Por outro lado, o governo e entidades sindicais defendiam que a lei não inventou o direito à igualdade, apenas criou ferramentas para tirá-lo do papel. Sustentavam que, sem transparência, o crime de discriminação salarial continua oculto e impune. Para os defensores, o interesse público em eliminar o preconceito de gênero no trabalho deve prevalecer sobre o sigilo absoluto das práticas empresariais.
O STF precisou decidir se essa política pública de “compliance”, ou seja, de conformidade com a lei, estava em harmonia com a Constituição de 1988. O desafio era equilibrar a proteção à intimidade e aos dados pessoais com o objetivo fundamental da República de construir uma sociedade livre de preconceitos e discriminações de sexo.
Decisão do STF:
O Plenário do Supremo Tribunal Federal, de forma unânime, declarou que a Lei de Igualdade Salarial é plenamente constitucional. O raciocínio central do relator, Ministro Alexandre de Moraes, foi o de que a lei dá concretude aos objetivos fundamentais da nossa República.
O Tribunal explicou que a igualdade material e a proibição de distinção de renda por motivo de sexo são mandamentos constitucionais que não admitem retrocessos. Sobre a preocupação com a privacidade, o STF foi muito claro: os relatórios devem respeitar rigorosamente a Lei Geral de Proteção de Dados (LGPD).

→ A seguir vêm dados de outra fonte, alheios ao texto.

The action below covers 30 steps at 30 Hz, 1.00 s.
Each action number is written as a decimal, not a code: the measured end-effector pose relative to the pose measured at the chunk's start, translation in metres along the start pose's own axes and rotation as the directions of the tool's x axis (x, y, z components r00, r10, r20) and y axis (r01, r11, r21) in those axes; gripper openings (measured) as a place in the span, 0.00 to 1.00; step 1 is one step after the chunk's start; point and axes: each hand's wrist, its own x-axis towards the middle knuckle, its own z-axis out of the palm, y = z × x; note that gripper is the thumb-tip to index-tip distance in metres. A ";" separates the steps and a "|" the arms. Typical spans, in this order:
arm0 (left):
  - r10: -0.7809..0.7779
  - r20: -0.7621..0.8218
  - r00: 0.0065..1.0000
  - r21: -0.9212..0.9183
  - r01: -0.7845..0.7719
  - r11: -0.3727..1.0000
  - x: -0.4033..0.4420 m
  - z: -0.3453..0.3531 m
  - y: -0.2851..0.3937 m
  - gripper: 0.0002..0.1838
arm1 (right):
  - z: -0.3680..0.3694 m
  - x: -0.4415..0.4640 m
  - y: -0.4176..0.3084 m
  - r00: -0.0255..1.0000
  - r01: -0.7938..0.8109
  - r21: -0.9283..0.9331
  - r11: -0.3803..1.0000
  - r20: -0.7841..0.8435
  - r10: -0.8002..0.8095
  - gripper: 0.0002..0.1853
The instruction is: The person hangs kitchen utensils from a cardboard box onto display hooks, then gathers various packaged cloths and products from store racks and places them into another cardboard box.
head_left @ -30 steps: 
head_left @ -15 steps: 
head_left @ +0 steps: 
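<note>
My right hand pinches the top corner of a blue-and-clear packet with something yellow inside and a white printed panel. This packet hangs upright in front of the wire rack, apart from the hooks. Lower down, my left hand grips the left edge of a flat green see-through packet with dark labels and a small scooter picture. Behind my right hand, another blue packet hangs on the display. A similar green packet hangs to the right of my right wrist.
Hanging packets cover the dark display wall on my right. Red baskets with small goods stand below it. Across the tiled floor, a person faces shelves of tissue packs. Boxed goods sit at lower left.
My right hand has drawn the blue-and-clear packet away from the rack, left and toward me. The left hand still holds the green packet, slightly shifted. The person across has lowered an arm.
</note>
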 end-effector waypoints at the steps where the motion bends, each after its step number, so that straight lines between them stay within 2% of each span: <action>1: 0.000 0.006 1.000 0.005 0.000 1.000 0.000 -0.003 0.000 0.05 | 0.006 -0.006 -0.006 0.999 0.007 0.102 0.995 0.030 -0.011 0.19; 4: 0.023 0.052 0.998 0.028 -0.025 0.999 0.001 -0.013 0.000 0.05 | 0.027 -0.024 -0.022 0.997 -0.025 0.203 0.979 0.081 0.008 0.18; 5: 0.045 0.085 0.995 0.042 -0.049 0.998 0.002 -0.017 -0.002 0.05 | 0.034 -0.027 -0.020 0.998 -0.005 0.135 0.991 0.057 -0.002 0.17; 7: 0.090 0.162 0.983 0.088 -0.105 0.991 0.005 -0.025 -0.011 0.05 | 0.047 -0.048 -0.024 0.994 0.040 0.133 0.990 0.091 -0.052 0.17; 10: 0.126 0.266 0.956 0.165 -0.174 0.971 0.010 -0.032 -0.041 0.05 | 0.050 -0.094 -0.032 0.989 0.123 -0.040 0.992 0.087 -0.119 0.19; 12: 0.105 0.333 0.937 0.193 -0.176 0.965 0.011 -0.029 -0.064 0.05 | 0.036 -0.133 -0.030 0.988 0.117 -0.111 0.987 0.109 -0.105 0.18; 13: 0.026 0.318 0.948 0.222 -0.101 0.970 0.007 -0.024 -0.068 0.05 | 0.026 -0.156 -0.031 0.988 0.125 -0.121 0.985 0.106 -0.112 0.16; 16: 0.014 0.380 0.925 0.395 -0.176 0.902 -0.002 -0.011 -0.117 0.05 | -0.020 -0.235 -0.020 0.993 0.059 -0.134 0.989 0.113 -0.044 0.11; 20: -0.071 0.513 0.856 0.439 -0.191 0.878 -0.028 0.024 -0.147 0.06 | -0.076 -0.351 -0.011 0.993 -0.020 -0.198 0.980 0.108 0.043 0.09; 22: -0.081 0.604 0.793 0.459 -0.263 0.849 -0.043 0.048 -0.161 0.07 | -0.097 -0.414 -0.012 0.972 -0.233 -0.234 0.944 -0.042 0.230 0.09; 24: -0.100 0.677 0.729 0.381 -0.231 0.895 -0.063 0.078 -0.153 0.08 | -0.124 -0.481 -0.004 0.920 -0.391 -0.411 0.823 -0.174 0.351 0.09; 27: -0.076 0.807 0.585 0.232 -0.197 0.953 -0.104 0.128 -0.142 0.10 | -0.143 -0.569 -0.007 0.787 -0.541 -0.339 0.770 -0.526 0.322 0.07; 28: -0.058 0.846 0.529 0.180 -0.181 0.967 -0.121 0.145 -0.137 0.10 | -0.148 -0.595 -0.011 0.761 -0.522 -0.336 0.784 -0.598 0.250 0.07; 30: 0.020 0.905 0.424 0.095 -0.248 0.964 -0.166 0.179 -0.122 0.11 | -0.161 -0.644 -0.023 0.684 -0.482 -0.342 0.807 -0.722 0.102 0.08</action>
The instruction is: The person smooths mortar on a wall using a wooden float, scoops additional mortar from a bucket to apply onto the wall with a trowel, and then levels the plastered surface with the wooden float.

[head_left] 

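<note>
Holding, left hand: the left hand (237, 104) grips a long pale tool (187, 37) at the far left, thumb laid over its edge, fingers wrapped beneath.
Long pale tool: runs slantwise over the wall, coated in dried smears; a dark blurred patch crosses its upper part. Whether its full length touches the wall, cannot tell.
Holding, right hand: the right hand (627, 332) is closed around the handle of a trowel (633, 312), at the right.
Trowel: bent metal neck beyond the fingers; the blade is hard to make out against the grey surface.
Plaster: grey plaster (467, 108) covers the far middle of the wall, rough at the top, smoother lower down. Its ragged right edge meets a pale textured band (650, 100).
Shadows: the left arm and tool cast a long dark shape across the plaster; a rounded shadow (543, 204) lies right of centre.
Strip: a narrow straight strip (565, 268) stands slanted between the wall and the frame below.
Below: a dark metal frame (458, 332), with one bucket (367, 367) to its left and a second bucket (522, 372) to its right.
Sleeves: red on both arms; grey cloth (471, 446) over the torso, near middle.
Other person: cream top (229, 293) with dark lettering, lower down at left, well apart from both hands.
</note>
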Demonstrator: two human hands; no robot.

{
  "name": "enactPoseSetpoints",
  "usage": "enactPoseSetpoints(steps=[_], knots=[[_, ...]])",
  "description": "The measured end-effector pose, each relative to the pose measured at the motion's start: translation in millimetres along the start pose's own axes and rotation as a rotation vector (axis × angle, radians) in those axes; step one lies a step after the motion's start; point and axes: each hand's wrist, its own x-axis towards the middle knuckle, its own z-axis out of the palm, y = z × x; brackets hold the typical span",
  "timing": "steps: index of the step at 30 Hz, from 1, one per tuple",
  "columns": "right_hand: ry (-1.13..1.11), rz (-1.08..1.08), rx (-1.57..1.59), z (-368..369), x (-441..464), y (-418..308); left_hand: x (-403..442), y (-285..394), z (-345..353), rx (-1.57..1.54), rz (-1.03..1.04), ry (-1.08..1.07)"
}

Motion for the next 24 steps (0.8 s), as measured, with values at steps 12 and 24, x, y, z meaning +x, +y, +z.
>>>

Os ministros decidiram que as informações divulgadas devem ser anonimizadas, ou seja, sem identificar nomes de funcionários. A publicidade focará apenas nos resultados agregados, protegendo a intimidade dos trabalhadores e os segredos industriais das empresas. A decisão destacou que a mera existência de diferenças salariais no relatório não gera multa automática.
O Tribunal explicou que a punição administrativa só acontece se a empresa se omitir e deixar de publicar o documento de transparência. Se houver disparidade, o primeiro passo é o diálogo: a empresa deve sentar com os sindicatos e representantes para elaborar um plano de ação corretivo. Os ministros reforçaram que o combate à desigualdade histórica exige ferramentas modernas de fiscalização.
O STF entendeu que a transparência é o meio mais eficaz para identificar assimetrias que, de outra forma, ficariam escondidas sob o rótulo de “liberdade de contratação”. A lei não fere a livre iniciativa, mas sim a condiciona ao respeito à dignidade da mão de obra feminina. Ficou assentado também que as empresas não serão responsabilizadas caso mudanças futuras em regulamentos fragilizem o processo de sigilo de dados.
O foco da Corte foi garantir que o mecanismo funcione como um instrumento de justiça social, impulsionando a capacitação profissional e a ascensão de mulheres a cargos de gerência e chefia de forma justa e transparente. Dessa forma, a vitória foi da igualdade de gênero no trabalho.
O julgamento da ADC 92 reafirma o compromisso do Brasil com a equidade salarial, tornando a transparência uma obrigação legal para grandes empresas. Para os estudantes, o comando é: a Lei 14.611 é válida, a publicação de relatórios é obrigatória desde que protegidos os dados pessoais, e a finalidade é combater a discriminação histórica contra a mulher.
Dica de prova:
Vamos praticar! Responda se a afirmativa abaixo está certa ou errada conforme decidido pelo STF:
“É constitucional a lei federal que exige a publicação de relatórios de transparência salarial por empresas com 100 ou mais empregados, visando à equidade entre homens e mulheres, desde que assegurada a anonimização dos dados pessoais em conformidade com a LGPD e observada a finalidade de coibir disparidades históricas de gênero.”
Afirmativa certa ou errada? Afirmativa certa!.
O tribunal validou a Lei 14.611/2023, entendendo que a transparência remuneratória é meio legítimo para alcançar a igualdade material no trabalho, respeitando-se o sigilo das informações individuais mediante critérios técnicos de publicidade.
Nos encontramos no próximo informativo do Supremo Tribunal Federal. Até lá!